The new estimate translates to 7.3 percent of hospitalized children, or about 540,000 kids each year, a calculation based on government data. Linda Stoverock, chief nursing officer at Nationwide Children's Hospital, said the hospital doesn't calculate medication errors the way the study did.
At Children's, there are 1.8 errors per 1,000 doses of medication, she said. Less than 0.5 percent are considered severe, she said. Children's, and hospitals across the country, are changing the way they operate to flag mistakes and find ways to prevent them, Stoverock said. In Columbus, computers alert nurses and doctors to possible allergic reactions and overdoses, among other things.
And the hospital tracks the use of drugs commonly used as antidotes to medication errors, such as morphine overdose, she said.
"We are trying to put in every tool we can to get the appropriate medication to the patient," she said, adding that pediatric hospitals are working together on many initiatives to improve care.
"I think the more we pull together and learn from each other that it improves health care of children across the nation." Simply relying on hospital workers to report such problems had found less than 4 percent of the problems detected in the new study.
The new monitoring method developed for the study is a list of 15 "triggers" on young patients' charts that suggest possible drug-related harm. It includes use of specific antidotes for drug overdoses, suspicious side effects and certain lab tests.
By contrast, traditional methods include nonspecific patient-chart reviews and voluntary error reporting.
The researchers said their findings highlight the need for "aggressive, evidence-based prevention strategies to decrease the substantial risk for medication-related harm to our pediatric inpatient population."

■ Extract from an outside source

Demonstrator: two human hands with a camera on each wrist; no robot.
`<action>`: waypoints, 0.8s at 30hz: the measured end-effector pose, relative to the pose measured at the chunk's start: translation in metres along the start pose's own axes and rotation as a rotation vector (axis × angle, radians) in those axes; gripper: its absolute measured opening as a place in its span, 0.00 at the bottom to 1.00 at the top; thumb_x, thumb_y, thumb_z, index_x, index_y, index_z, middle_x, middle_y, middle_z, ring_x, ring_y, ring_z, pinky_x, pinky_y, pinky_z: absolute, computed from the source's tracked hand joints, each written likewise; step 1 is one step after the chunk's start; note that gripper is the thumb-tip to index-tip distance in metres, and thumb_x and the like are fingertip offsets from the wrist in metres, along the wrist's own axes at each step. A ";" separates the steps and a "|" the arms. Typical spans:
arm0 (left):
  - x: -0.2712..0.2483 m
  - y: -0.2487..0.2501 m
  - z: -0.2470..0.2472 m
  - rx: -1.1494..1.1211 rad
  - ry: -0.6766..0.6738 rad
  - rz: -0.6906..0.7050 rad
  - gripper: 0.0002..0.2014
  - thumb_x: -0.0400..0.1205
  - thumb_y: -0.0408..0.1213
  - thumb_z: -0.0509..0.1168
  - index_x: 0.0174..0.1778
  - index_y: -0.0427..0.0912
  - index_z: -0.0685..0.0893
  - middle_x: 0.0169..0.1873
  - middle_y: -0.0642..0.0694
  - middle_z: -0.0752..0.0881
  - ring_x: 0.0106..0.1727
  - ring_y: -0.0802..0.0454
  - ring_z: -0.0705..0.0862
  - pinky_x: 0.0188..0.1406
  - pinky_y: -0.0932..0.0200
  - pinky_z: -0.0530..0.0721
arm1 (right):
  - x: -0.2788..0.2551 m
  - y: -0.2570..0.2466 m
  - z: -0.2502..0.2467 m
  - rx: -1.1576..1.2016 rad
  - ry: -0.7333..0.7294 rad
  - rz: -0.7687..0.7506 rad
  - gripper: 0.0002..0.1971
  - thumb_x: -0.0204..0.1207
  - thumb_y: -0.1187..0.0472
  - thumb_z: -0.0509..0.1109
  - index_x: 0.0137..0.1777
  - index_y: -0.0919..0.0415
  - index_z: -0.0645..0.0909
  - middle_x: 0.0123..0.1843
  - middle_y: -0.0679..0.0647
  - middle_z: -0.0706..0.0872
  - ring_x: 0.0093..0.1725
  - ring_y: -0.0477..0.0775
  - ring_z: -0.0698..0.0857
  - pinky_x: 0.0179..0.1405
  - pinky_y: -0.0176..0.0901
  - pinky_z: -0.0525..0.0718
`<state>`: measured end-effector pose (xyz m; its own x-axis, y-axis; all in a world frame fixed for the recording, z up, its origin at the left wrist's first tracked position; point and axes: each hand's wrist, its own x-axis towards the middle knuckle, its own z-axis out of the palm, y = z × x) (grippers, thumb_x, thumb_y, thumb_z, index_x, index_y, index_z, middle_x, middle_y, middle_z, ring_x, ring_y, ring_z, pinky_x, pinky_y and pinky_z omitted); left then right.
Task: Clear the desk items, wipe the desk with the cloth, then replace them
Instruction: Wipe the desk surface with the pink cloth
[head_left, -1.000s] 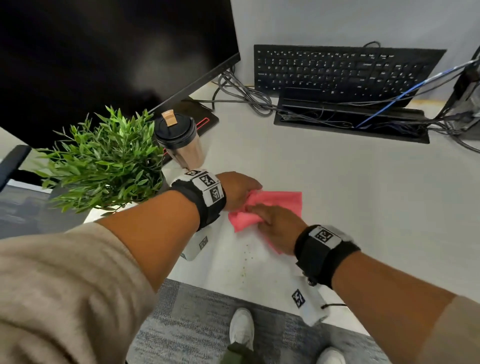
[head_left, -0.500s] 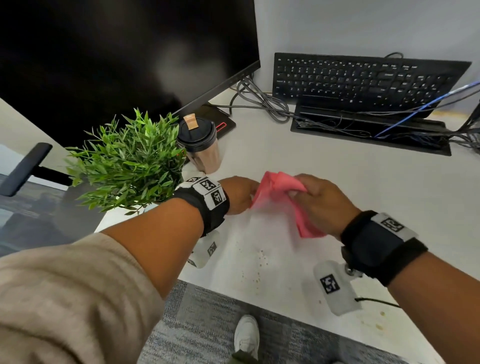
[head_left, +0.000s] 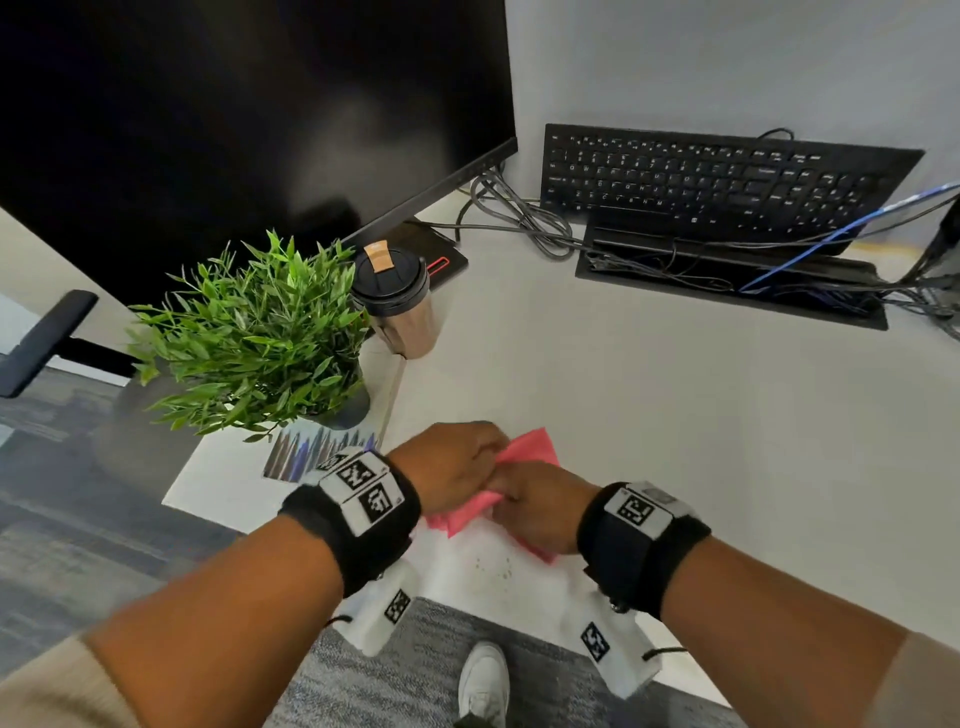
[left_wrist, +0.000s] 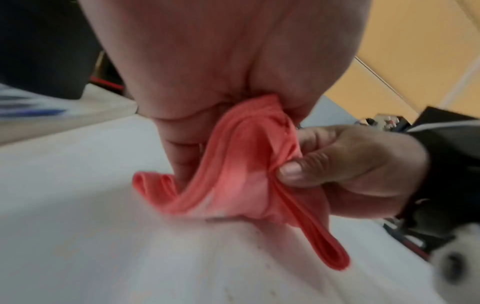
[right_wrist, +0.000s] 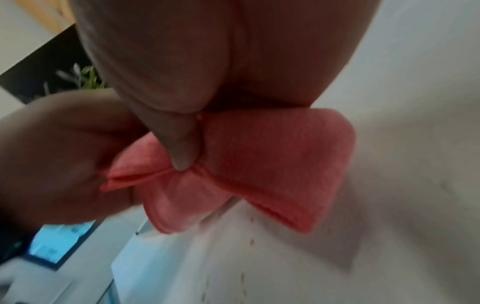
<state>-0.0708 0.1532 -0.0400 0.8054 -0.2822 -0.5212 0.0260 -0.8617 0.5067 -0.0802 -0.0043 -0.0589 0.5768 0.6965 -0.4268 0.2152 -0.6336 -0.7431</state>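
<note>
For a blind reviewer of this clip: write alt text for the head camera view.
Both hands, left hand and right hand, grip a bunched pink cloth near the front edge of a white desk. Beside them stand a potted plant and lidded coffee cup; a monitor and keyboard sit behind.

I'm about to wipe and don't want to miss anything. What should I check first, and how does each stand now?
1. Cloth held: ok, left hand and right hand both pinch it.
2. Cloth flat on desk: not ok, bunched and lifted.
3. Crumbs gone: not ok.
4. Wiping area free: ok, plant and cup stand left of it.
5. Cloth damp: cannot tell.
</note>
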 end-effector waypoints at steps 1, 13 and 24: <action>-0.009 -0.001 0.007 -0.131 -0.013 -0.015 0.18 0.85 0.44 0.56 0.72 0.52 0.74 0.69 0.46 0.81 0.67 0.49 0.80 0.69 0.53 0.76 | -0.001 0.004 -0.006 0.020 0.011 0.020 0.12 0.79 0.62 0.62 0.56 0.53 0.85 0.54 0.52 0.89 0.47 0.49 0.84 0.46 0.29 0.80; 0.002 0.009 0.052 0.466 0.066 0.129 0.28 0.70 0.57 0.69 0.64 0.55 0.73 0.60 0.42 0.73 0.61 0.40 0.74 0.59 0.41 0.82 | -0.042 0.060 -0.082 -0.250 0.289 0.224 0.15 0.81 0.52 0.64 0.65 0.52 0.82 0.68 0.48 0.83 0.68 0.52 0.78 0.65 0.38 0.69; -0.010 -0.003 0.059 0.443 0.195 0.029 0.26 0.77 0.57 0.61 0.72 0.59 0.73 0.61 0.44 0.75 0.63 0.41 0.73 0.63 0.41 0.77 | -0.068 0.090 -0.061 -0.317 0.078 0.275 0.24 0.83 0.50 0.59 0.80 0.45 0.64 0.84 0.41 0.60 0.81 0.48 0.62 0.81 0.42 0.56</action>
<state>-0.1139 0.1341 -0.0762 0.8992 -0.2611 -0.3512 -0.2190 -0.9632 0.1556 -0.0523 -0.1292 -0.0657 0.7017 0.4669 -0.5381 0.2697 -0.8732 -0.4060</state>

The study was released in the April issue of the journal Pediatrics. It involved a review of randomly selected medical charts for 960 children treated at 12 freestanding children's hospitals nationwide in 2002.
Triggers mentioned in the charts promoted an in-depth review of the patients' care. Patient-safety experts said the problem is likely even bigger than the study suggests because it involved only a review of selected charts.
Study author Dr. Paul Sharek said evidence is needed to show whether a big push to prevent medical errors in recent years has put a dent in the problem since 2002, when the data were gathered.
Homer, of the children's health-care initiative, said some hospitals have started using trigger methods similar to those in the study. But, he added, "We still have a long way to go." Quaid's twins got accidental life-threatening heparin overdoses in a Los Angeles hospital shortly after they were born last November.
The babies recovered, and the actor said "they appear to be normal kids, very happy and healthy."